Aksi pendonoran darah (Bisnis/Dwi Prasetya)
16 Mei 2019 02:24 WIB Mariyana Ricky Prihatina Dewi Solo Share :

Solopos.com, SOLO—Dalam sepekan terakhir, permintaan darah ke Palang Merah Indonesia (PMI) Cabang Solo terus mengalami peningkatan. Sekretaris PMI Cabang Solo, Sumartono Hadinoto, mengatakan jika sebelumnya berkisar di angka 100 kantong per hari, kini permintaan meningkat hampir tiga kali lipat menjadi 250an. “Biasanya permintaan saat puasa rata-rata hanya 100 kantong per hari,” kata dia, kepada wartawan, Selasa (14/3/2019).

Sumartono mengaku belum mengetahui penyebab peningkatan permintaan itu. Namun, kondisi tersebut berdampak terhadap persediaan darah yang dimiliki PMI. Persediaan tersebut dikumpulkan sebelum bulan puasa. Hingga Selasa, persediaan darah yang tersisa sekitar 2.500 kantong. Padahal, awal Ramadan lalu berhasil mengumpulkan 4.000-an kantong.

“Kalau besok-besok permintaan kembali normal di angka 100-an kantong per hari, stok tersebut kami kira cukup sampai Lebaran. Tapi kalau tetap 250 kantong, atau hanya berkurang sedikit dari angka itu, kami khawatir persediaannya tidak akan cukup sampai Lebaran,” jelasnya.

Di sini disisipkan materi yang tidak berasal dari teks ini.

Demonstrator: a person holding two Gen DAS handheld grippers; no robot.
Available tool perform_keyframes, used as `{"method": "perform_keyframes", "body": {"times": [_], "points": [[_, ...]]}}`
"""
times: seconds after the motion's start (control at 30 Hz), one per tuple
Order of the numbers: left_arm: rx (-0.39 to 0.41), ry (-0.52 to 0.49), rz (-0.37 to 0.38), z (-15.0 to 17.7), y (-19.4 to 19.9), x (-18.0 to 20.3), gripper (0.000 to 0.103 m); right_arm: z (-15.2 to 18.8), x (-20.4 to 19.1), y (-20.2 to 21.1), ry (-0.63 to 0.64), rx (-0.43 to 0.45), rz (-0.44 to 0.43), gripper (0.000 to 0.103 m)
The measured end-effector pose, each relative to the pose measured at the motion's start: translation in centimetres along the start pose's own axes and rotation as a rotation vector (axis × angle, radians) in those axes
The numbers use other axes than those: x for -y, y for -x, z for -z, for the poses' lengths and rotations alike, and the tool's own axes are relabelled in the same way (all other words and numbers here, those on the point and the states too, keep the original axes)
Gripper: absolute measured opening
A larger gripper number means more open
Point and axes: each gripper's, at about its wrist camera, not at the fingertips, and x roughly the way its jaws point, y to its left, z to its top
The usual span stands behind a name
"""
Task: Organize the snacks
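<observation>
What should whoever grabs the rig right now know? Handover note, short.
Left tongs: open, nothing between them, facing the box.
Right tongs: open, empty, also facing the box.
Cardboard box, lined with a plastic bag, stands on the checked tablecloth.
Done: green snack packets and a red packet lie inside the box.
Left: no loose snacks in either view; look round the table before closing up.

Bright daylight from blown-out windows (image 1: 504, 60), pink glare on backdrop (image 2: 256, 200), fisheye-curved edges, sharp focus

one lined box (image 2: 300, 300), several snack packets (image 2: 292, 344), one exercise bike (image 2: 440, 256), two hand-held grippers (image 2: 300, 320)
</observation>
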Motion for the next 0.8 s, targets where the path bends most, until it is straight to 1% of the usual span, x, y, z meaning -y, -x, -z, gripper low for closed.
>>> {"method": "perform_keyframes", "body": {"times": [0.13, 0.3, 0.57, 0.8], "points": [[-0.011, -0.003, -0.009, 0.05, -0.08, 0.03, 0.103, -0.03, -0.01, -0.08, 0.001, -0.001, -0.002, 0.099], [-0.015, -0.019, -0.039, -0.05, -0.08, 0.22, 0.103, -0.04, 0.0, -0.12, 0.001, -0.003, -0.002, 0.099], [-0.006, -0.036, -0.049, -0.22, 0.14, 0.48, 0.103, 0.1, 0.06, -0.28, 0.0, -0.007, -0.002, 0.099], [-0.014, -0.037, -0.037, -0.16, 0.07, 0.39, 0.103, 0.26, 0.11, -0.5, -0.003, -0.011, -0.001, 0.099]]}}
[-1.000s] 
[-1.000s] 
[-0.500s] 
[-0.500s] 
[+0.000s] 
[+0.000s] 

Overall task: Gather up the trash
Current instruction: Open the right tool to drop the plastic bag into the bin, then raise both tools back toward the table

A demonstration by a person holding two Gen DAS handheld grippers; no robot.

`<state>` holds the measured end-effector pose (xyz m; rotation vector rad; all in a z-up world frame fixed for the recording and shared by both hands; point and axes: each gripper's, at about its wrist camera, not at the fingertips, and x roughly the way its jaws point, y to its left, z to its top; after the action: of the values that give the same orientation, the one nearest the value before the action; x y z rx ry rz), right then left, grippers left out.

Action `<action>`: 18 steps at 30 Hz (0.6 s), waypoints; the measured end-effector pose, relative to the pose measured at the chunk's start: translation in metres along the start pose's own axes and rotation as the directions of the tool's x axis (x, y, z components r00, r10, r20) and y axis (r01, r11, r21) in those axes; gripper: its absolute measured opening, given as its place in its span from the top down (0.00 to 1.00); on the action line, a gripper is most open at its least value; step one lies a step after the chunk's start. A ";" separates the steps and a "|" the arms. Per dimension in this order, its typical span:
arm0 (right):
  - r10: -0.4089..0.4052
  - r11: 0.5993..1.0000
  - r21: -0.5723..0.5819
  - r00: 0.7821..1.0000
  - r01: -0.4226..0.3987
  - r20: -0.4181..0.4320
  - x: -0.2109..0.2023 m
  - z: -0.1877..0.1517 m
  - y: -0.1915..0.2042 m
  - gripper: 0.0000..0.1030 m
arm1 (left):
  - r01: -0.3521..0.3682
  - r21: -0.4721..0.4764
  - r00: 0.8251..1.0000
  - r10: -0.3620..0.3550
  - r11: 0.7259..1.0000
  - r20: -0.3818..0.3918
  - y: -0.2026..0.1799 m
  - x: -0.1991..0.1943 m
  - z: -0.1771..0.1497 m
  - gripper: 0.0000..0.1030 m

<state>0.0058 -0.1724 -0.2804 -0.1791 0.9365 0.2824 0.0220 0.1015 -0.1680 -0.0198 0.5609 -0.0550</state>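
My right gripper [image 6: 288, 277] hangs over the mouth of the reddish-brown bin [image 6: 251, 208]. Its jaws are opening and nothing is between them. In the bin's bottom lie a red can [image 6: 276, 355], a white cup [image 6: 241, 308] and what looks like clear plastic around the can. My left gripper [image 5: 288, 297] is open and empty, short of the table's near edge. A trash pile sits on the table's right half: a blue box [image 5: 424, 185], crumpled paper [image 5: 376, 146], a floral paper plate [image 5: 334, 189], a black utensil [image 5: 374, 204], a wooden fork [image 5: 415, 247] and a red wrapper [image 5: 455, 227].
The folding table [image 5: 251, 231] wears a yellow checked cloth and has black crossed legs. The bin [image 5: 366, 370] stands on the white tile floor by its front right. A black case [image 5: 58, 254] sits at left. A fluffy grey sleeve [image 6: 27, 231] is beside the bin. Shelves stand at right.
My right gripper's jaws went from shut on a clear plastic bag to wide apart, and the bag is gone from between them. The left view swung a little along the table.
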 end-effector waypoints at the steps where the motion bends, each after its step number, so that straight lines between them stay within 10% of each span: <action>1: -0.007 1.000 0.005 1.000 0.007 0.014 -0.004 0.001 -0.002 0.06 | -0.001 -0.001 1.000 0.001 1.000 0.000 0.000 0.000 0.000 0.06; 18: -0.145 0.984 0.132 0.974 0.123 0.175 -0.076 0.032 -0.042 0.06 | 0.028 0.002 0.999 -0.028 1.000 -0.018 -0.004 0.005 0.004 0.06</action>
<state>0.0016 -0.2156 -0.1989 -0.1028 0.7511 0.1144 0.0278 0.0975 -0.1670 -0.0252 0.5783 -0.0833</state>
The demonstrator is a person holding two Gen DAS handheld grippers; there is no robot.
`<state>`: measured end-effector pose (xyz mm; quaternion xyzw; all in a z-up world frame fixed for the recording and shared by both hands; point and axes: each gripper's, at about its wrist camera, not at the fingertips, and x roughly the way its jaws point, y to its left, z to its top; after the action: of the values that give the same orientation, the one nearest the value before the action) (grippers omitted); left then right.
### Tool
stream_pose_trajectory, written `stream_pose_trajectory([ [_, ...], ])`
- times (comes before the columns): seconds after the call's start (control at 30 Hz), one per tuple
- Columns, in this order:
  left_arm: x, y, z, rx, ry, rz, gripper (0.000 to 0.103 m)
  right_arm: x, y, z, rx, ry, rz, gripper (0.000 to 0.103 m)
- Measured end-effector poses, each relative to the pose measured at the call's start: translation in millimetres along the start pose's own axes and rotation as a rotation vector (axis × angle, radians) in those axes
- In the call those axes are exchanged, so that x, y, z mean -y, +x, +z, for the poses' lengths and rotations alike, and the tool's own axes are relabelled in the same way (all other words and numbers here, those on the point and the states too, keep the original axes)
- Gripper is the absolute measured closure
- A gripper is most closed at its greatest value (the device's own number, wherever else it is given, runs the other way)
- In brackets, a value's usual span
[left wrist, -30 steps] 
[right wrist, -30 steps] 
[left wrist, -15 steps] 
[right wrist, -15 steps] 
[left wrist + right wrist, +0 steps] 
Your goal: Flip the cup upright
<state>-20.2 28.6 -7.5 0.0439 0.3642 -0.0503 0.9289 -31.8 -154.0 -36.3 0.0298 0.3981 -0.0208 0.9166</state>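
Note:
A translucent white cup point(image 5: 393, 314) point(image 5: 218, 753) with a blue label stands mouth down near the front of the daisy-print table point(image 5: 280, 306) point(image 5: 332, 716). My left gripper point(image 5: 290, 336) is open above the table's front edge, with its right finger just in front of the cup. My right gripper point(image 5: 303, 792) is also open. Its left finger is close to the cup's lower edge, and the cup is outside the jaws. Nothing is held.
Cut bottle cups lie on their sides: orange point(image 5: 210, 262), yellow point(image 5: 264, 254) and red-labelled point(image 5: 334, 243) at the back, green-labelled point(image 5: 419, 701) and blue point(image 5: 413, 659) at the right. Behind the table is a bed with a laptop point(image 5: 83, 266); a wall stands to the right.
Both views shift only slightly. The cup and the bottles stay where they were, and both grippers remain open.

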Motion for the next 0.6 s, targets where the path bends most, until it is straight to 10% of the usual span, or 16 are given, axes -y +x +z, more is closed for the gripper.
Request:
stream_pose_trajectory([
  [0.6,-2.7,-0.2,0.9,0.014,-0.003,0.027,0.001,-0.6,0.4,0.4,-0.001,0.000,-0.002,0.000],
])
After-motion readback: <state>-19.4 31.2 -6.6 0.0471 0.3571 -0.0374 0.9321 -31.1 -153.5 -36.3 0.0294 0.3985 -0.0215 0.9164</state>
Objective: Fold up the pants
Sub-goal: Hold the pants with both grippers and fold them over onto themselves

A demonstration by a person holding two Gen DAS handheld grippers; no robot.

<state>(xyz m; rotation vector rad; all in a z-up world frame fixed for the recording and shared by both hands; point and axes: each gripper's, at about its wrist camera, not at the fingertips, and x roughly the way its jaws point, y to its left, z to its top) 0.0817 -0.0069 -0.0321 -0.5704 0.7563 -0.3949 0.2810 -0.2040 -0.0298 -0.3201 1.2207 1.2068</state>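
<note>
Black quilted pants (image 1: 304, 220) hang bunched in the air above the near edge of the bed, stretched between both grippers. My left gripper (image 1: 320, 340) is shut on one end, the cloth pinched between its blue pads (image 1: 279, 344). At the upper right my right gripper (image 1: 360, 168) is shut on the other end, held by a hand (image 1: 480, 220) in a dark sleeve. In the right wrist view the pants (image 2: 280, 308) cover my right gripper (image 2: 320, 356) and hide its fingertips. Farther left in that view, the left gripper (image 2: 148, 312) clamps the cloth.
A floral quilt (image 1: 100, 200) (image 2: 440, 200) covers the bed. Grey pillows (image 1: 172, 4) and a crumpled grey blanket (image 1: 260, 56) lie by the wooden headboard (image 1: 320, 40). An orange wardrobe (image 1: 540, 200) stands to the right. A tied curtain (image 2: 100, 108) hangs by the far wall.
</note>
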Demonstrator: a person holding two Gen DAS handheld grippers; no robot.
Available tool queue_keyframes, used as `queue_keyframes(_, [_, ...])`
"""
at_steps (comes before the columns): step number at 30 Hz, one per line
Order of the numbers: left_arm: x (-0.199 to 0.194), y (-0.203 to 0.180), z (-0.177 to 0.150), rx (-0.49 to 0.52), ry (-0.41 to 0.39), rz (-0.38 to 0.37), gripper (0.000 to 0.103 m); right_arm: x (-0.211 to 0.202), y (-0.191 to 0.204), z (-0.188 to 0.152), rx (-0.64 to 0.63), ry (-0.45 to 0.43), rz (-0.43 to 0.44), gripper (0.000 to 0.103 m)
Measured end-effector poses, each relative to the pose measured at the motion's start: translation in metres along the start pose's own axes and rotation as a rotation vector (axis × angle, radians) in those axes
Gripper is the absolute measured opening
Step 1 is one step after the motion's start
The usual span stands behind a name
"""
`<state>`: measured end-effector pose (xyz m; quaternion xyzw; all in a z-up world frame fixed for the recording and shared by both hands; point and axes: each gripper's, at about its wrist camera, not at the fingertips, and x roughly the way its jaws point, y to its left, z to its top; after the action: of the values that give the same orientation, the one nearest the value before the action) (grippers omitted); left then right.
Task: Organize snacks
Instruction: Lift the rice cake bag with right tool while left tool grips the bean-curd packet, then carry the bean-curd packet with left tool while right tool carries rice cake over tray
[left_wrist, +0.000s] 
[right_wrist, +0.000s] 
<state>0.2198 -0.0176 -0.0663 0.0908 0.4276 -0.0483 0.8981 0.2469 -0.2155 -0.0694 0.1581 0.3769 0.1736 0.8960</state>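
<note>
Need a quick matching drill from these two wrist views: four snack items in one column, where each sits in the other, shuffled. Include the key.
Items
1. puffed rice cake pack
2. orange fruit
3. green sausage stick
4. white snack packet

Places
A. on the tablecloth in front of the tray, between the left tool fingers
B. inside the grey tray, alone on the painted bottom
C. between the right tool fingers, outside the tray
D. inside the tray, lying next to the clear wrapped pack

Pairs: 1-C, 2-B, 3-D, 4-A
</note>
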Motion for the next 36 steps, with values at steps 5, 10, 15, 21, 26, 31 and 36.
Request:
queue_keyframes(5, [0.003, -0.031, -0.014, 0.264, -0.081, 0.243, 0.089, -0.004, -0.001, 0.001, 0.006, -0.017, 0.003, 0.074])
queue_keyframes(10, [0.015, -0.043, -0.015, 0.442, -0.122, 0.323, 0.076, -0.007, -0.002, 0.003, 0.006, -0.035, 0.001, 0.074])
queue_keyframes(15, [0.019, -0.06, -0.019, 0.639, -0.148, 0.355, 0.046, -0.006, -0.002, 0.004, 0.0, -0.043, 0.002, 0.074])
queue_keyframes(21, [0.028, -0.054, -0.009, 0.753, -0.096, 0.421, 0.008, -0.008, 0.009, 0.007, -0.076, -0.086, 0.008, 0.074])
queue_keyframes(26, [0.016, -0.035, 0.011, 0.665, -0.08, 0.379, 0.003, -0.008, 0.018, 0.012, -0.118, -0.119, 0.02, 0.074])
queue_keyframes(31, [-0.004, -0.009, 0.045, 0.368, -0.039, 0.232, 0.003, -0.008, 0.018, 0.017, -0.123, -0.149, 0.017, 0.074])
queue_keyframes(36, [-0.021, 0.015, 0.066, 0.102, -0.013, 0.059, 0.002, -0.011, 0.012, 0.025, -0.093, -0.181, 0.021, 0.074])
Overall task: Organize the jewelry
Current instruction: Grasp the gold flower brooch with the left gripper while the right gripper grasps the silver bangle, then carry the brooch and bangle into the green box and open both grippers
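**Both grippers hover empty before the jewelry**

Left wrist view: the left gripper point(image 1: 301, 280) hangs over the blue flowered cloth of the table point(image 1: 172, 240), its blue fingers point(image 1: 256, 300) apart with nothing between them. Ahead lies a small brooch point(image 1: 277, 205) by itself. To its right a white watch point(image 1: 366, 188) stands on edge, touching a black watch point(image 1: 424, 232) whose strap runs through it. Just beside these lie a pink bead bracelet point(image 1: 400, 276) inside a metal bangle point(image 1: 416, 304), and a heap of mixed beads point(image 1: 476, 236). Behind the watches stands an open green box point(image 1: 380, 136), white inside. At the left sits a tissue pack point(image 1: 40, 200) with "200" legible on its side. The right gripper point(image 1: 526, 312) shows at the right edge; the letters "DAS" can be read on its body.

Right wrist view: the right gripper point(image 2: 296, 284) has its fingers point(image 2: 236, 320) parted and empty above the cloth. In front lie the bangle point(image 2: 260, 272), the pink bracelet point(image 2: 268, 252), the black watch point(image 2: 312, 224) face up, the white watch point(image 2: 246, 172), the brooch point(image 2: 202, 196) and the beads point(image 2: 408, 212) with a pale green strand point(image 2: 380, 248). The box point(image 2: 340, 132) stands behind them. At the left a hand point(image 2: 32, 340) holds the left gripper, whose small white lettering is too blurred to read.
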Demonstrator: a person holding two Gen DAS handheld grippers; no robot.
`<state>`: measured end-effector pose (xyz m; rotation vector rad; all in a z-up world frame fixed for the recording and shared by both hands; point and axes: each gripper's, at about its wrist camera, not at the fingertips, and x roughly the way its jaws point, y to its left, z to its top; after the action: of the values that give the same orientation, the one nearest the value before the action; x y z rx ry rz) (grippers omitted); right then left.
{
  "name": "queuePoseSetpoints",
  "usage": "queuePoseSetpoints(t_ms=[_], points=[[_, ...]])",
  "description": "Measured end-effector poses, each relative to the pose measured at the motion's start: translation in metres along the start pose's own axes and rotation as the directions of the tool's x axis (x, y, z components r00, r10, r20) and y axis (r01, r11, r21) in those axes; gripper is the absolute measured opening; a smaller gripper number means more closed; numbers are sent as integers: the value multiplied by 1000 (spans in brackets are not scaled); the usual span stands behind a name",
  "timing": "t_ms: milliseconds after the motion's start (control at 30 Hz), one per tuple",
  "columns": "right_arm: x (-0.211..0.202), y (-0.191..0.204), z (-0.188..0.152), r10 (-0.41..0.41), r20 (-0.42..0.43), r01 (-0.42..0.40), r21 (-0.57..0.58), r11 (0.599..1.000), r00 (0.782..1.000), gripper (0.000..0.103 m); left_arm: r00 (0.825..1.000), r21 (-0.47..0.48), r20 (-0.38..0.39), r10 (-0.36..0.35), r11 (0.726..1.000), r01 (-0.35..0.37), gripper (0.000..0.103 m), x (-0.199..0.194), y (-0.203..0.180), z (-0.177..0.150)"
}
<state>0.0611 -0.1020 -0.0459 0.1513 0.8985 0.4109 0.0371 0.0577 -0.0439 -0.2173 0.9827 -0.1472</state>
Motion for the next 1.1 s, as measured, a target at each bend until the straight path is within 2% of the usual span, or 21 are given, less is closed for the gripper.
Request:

Atas dasar itulah, pihaknya mengimbau kepada masyarakat untuk sukarela mendonorkan darahnya. PMI, sambung Sumartono, juga siap jemput bola jika ada komunitas atau organisasi yang menginginkan donor darah di tempat. "Kami juga masih melayani donor darah rutin di beberapa mal, maupun unit keliling. Di markas juga kami layani 24 jam,” kata dia.

Terpisah, Kepala Dinas Kesehatan Kota (DKK) Solo, Siti Wahyuningsih berjanji segera berkoordinasi dengan PMI menyangkut persoalan ini. Ia juga meyakinkan tidak ada kejadian khusus yang bisa dihubungkan dengan peningkatan permintaan tersebut, beberapa hari terakhir.

Ning, sapan akrabnya, menduga banyaknya rumah sakit tipe B di Kota Bengawan menjadikannya rujukan bagi rumah sakit daerah sekitar. Di samping itu, PMI Solo juga aktif melayani permintaan darah dari kota lain.